### EXERCISE DETAILS
Restate exactly the lines from the top of the listing below to the line containing "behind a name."; the remaining lines are not wanted.

### DATASET CONTENT

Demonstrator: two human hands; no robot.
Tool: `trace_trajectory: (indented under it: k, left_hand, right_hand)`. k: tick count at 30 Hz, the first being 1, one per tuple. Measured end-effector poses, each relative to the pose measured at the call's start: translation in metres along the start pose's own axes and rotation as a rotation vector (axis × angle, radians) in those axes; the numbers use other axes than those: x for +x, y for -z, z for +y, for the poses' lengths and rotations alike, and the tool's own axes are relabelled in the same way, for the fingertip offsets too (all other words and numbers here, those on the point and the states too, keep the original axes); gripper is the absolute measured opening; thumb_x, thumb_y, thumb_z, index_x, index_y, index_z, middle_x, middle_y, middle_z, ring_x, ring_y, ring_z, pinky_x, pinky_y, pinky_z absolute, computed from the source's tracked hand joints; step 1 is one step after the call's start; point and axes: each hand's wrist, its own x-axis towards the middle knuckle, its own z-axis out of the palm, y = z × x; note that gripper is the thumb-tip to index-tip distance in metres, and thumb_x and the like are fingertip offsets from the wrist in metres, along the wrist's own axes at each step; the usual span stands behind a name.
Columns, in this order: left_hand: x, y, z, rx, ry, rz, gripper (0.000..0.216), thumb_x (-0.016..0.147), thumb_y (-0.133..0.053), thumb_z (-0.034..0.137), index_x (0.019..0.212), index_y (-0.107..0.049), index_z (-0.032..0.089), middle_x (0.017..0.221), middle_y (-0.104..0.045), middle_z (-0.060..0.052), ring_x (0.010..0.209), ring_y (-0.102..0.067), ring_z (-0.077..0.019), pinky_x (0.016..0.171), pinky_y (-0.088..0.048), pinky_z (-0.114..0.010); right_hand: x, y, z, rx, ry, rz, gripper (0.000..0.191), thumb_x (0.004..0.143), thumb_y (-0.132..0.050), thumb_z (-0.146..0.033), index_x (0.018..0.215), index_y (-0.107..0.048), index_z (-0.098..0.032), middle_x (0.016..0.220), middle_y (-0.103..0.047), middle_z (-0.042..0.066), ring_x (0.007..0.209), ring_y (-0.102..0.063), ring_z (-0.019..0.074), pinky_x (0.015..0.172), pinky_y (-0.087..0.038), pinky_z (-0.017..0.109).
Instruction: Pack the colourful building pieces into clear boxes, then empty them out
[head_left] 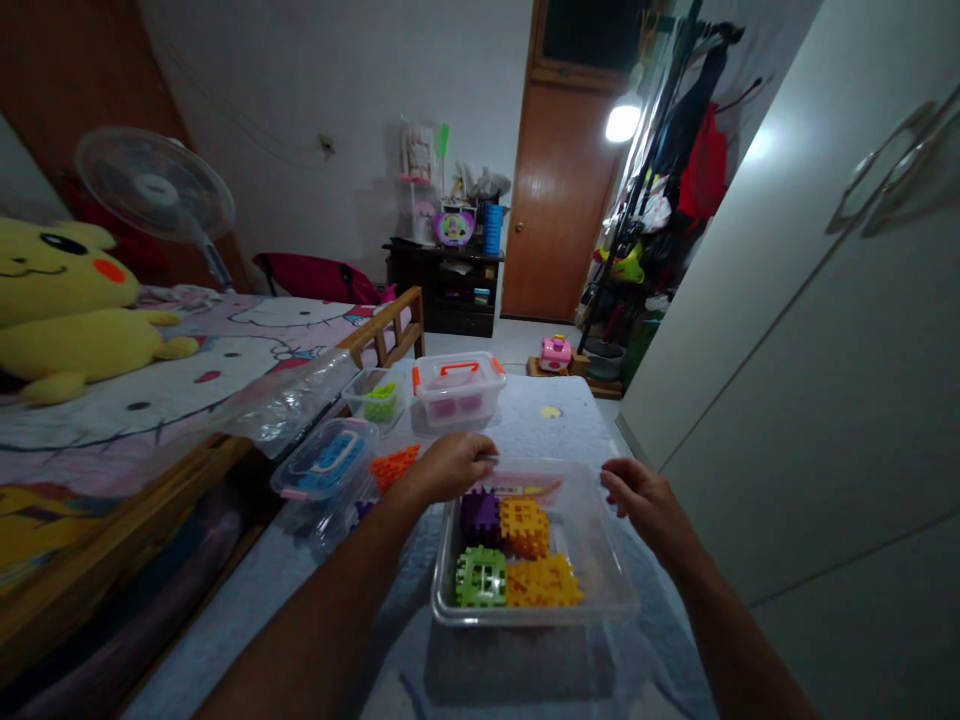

### SOLUTION FOR THIS TASK
Demonstrator: two human hands; no robot.
Tool: `trace_trajectory: (indented under it: k, left_hand, right_hand)`. k: tick count at 30 Hz, the first being 1, one per tuple. Measured end-effector poses, each relative to the pose measured at the call's start: translation in metres along the start pose's own axes and rotation as a rotation vector (axis × angle, radians) in those axes; the numbers use other axes than those: x for +x, y for -z, z for +y, for the poses' lengths and rotations alike, and the tool's own axes are relabelled in the same way, for the fingertip offsets too (all other words and numbers here, those on the point and the states too, keep the original axes); gripper is the absolute measured opening; thumb_x, thumb_y, thumb_z, index_x, index_y, index_z, middle_x, middle_y, middle_z, ring_x, ring_y, ring_z, pinky_x, pinky_y, pinky_z absolute, computed from the source's tracked hand joints; step 1 is one step after the call's start; point and axes: each hand's wrist, its own x-axis towards the middle knuckle, its own z-axis out of the palm, y = z × x; note that gripper is the thumb-tip to index-tip distance in metres, and thumb_x and the like are fingertip offsets from the wrist in metres, along the wrist's own axes at each step; the usual span stands behind a name.

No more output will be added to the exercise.